Could you copy every line of the data that contains "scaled"?

[Excerpts from a dataset]

-*-

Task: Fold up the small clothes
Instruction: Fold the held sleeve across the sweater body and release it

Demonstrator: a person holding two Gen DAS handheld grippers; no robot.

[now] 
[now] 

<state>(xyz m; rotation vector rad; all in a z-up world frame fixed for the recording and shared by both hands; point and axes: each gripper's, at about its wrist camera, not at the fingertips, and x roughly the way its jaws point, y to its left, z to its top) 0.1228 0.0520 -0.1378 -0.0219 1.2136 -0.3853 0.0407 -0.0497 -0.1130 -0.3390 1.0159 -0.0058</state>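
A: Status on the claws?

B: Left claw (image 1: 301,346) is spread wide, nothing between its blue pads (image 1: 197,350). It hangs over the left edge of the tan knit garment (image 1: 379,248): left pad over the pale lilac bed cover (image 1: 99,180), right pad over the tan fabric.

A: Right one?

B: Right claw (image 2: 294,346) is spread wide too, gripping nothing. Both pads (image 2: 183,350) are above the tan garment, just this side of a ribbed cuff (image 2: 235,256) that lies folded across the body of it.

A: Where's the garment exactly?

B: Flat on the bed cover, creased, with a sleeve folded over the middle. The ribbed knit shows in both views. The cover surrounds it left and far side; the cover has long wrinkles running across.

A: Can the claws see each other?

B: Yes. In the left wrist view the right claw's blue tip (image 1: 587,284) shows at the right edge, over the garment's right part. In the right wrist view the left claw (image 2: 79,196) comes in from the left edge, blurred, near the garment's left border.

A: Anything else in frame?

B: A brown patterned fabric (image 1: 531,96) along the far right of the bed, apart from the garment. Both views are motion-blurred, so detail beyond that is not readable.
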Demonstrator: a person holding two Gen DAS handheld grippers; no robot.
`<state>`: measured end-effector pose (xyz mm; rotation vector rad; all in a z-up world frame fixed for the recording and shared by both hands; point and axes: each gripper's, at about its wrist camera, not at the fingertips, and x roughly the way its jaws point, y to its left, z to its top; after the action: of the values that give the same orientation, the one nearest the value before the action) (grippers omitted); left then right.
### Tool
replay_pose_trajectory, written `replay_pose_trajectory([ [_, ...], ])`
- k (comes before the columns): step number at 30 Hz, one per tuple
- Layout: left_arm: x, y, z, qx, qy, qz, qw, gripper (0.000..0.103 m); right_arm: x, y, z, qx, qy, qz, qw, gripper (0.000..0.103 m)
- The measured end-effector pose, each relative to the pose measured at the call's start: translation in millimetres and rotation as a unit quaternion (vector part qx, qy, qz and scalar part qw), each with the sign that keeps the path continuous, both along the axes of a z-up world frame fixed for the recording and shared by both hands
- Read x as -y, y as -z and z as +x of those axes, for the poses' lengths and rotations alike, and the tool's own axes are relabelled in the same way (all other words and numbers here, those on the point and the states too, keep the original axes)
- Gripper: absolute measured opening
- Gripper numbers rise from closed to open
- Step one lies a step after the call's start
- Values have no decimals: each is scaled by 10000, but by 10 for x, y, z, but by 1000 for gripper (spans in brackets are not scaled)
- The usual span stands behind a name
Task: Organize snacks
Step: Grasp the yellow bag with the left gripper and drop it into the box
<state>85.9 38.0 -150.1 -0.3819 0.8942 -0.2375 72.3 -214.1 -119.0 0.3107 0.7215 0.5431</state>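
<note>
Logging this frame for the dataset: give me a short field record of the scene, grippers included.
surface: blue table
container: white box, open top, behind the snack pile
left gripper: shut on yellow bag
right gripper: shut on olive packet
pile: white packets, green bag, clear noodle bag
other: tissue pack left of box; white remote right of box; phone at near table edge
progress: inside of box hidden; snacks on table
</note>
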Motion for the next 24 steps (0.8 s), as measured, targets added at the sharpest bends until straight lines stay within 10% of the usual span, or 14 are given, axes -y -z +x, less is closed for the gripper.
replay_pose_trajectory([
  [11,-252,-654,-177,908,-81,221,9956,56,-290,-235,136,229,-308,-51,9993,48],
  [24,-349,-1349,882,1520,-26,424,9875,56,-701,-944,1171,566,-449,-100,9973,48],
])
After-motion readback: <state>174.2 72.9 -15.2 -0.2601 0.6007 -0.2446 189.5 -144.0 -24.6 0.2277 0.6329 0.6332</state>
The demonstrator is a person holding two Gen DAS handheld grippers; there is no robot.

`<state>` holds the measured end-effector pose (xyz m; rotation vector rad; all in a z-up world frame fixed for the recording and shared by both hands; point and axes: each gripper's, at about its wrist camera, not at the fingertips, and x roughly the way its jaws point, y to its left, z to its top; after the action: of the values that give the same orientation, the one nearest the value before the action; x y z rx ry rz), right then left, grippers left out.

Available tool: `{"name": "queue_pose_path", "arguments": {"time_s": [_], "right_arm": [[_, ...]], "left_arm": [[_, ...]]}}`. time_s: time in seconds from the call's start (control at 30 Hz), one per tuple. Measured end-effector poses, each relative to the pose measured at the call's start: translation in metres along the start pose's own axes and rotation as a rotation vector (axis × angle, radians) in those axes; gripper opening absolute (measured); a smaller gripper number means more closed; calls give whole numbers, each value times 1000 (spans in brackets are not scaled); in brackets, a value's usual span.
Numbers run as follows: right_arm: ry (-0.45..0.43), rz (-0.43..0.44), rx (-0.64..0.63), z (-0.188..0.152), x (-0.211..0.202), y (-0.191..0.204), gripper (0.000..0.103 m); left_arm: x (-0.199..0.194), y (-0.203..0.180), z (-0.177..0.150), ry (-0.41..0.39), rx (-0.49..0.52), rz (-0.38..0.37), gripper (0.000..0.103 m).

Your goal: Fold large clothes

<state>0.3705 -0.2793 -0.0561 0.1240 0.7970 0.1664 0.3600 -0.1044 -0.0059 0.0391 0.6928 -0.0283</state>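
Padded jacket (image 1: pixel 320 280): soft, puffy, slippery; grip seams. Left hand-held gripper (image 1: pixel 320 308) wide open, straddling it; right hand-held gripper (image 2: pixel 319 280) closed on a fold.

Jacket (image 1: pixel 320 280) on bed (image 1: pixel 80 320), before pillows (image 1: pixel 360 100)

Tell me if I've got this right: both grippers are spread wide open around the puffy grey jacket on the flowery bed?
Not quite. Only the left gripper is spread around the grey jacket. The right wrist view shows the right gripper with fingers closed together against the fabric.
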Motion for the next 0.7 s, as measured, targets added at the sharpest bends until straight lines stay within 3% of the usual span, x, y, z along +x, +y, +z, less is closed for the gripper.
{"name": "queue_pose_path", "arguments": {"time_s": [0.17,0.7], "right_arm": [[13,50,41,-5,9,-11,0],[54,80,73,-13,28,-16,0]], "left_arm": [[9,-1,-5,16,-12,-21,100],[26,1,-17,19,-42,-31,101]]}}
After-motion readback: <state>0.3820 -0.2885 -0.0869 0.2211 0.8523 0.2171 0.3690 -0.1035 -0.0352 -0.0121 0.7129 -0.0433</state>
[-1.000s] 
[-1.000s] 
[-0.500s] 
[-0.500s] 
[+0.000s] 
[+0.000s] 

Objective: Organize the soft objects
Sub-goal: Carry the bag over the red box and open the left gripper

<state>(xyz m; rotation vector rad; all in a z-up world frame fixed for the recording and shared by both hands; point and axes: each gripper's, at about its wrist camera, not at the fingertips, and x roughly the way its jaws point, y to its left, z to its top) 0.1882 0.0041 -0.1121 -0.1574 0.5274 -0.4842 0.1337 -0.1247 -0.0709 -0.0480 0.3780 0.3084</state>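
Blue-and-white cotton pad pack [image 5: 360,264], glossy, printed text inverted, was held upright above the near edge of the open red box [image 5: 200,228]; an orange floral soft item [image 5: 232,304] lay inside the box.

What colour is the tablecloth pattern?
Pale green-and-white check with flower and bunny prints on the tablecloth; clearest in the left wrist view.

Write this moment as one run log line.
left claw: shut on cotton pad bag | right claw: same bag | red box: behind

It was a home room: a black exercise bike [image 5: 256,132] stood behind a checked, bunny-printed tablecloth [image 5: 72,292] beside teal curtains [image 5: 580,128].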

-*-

- Output below -
- Values have no decimals: each is scaled by 10000, but by 10 for x, y, z, but by 1000 for gripper (spans in brackets are not scaled)
Available tool: `{"name": "queue_pose_path", "arguments": {"time_s": [_], "right_arm": [[_, ...]], "left_arm": [[_, ...]]}}`. time_s: time in seconds from the call's start (control at 30 Hz), one per tuple. Measured end-effector poses, each relative to the pose measured at the call's start: translation in metres along the start pose's own axes and rotation as a rotation vector (axis × angle, radians) in those axes; gripper opening absolute (measured); a smaller gripper number means more closed; calls give whole numbers, each value times 1000 (spans in brackets are not scaled); in brackets, a value's usual span.

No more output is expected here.